Segment Start: Data excerpts

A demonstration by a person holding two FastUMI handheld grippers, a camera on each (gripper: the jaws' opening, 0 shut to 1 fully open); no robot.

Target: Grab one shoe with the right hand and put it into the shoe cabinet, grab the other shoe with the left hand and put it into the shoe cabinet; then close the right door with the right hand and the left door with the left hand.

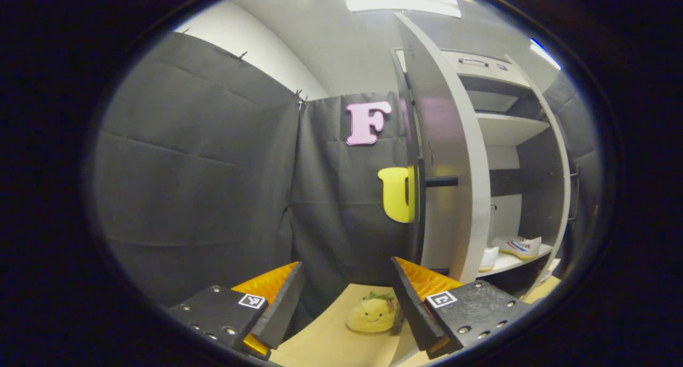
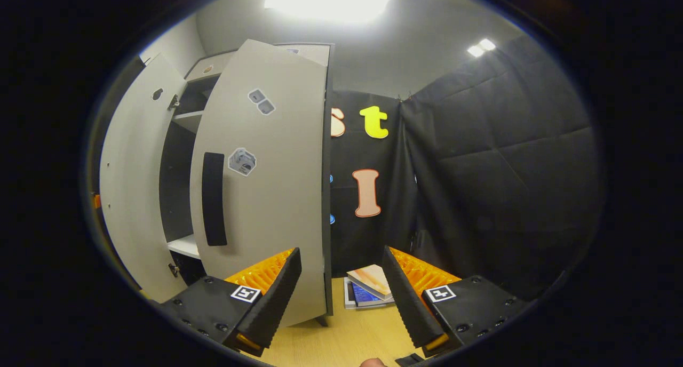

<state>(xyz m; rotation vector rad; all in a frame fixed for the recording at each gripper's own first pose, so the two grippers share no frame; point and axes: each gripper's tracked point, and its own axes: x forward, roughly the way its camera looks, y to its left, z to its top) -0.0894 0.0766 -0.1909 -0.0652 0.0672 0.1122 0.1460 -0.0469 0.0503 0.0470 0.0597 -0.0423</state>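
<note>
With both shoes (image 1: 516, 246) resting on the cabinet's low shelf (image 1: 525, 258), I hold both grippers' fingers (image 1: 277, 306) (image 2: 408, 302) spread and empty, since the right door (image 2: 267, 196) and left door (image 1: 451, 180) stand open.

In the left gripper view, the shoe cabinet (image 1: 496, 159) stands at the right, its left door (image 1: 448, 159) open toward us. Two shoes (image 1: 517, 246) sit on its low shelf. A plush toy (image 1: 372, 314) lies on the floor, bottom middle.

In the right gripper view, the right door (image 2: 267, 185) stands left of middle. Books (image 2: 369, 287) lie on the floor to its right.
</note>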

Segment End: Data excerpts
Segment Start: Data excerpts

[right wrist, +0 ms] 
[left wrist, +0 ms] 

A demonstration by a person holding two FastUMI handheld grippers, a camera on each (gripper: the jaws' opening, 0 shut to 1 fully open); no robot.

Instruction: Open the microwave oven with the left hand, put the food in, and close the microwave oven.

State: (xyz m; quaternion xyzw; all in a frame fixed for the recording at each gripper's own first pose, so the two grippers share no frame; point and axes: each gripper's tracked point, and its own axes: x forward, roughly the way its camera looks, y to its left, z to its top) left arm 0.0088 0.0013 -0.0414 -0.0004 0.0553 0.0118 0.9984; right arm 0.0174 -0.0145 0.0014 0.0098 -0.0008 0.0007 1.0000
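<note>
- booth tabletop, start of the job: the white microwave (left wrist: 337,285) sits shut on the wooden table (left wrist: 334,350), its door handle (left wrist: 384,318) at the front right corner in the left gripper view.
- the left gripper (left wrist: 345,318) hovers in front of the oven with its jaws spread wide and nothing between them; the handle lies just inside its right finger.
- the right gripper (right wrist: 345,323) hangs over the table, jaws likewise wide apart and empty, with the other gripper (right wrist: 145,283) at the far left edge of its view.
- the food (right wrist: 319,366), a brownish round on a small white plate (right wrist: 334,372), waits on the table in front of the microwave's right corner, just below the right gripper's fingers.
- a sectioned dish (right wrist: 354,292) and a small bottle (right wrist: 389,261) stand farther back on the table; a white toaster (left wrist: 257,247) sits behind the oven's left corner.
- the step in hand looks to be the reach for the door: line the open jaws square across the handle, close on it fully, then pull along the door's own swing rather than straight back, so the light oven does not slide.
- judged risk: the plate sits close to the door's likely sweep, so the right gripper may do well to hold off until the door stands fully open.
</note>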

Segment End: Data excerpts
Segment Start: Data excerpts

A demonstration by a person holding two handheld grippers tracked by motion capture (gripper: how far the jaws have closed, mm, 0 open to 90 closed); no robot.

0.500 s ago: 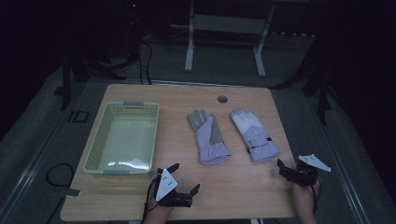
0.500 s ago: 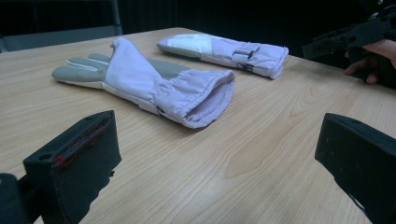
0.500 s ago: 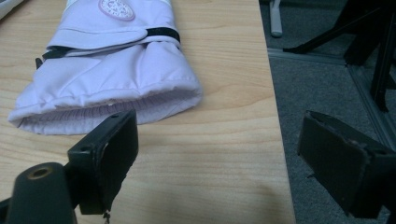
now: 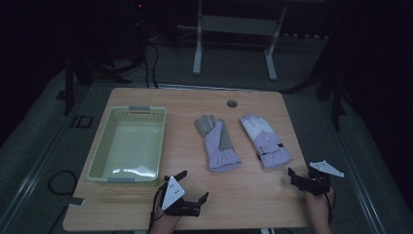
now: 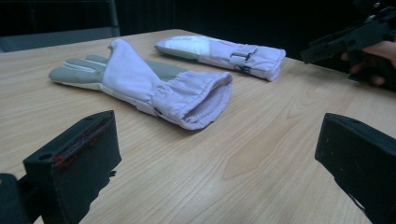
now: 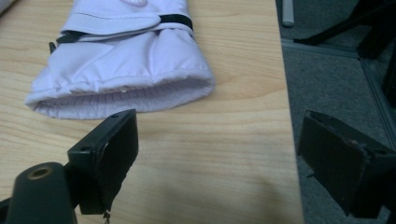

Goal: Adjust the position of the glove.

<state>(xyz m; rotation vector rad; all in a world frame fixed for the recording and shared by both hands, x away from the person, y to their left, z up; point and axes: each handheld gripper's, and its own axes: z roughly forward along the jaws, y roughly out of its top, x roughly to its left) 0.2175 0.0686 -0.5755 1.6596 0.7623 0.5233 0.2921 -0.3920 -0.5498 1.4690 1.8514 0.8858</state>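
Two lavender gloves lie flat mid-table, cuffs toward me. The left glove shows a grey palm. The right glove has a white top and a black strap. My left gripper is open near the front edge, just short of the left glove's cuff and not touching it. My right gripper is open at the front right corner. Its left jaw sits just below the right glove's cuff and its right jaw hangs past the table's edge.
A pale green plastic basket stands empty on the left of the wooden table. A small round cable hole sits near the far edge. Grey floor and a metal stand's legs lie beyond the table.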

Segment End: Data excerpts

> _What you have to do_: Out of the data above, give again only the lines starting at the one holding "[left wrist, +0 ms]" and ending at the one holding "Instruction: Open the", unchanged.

> _Solution to this problem_:
[left wrist, +0 ms] 

A demonstration by a person holding two FastUMI handheld grippers, a camera on each (gripper: the jaws' opening, 0 shut to 1 fully open); no robot.

Instruction: Open the microwave oven with the left hand, put the food in, and close the microwave oven.

The exercise is done, and nothing more is needed.